I think most of us in our family have that same issue. More than half anyway. I think that is partly why our family is so close. We open up when we are together, but it takes a while to uninhibit ourselves around others. Then it seems like when we do, people aren't really prepared for what they get, not in a bad way, just maybe surprised.

megan said...

i know monique i am a freak of nature

mahina said...

I am with you merilee! i have always wished that i was comfortable showing more emotion. i am a pretty reserved person and it is one of the things i dislike the most about myself. i care too much about what people might think of me if i showed too much emotion, so i go the complete opposite way and show very little. i get it from my dad, the quiet hawaiian.

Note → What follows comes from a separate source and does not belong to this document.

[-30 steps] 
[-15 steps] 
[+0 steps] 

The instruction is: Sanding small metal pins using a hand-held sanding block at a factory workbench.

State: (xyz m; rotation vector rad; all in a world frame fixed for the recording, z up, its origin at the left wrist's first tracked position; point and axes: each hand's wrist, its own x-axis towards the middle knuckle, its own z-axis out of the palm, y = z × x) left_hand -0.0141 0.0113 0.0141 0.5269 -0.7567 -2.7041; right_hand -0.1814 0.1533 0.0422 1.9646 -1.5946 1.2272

when i was a little girl i was painfully shy. so whenever i see my kids speaking up and not being afraid to do things, i jump for joy on the inside, while being shocked at the same time. i don't want them to struggle like i have! for some reason, i don't think lala will have that problem!

Christie said...

What a great picture - I love it.

Thanks for stopping by my blog. Any friend of Bridget's is a friend of mine! Thanks for your kind words...come back anytime!

Emily said...

I need your email and darilyn's, too, and any of your friends that want to see my blog (not that they must). Ah, the joy of teens!

Darilyn said...

Hey, I can't get onto Emily's blog anymore! Send her my email so she can add me.

Tomallama said...

Mer, I have the same problem. While going through this whole "trying to find a new career" deal, what I realized is that I was really trying to discover something that I am passionate enough about and care enough about to give up more than half of my waking life doing it. I came to the sad realization that the job of "stay at home dad" doesn't make much money, but my family is the only think that I am passionate about. I think of everything else as just a hobby or a passing fancy that I could do without. However, that is why I am stuck at the same crappy job, for which I have zero passion. When my boys get to be in their early teens, that is the advice I will give them. "I don't care what you do with your life, just find something that you love and do it better than anyone else. If you pursue your passions, you won't have to worry about paying the bills." I've done the exact opposite. (BTW, I am at work right now... 9:00 on a Sat night. Suck!)

jaust.me said...

Mer, Where are you? It's not like you to not post for 6 days!

megan said...

seriously! what the heck? do I need to call you for the sole purpose of telling you to write a new blog

Darilyn said...

You need to post about the tamales you made. Which we ate for dinner tonight and there wasn't a crumb left! Even Heidi ate them. I couldn't believe it. You have got to show me how to make them. They were sooooo good.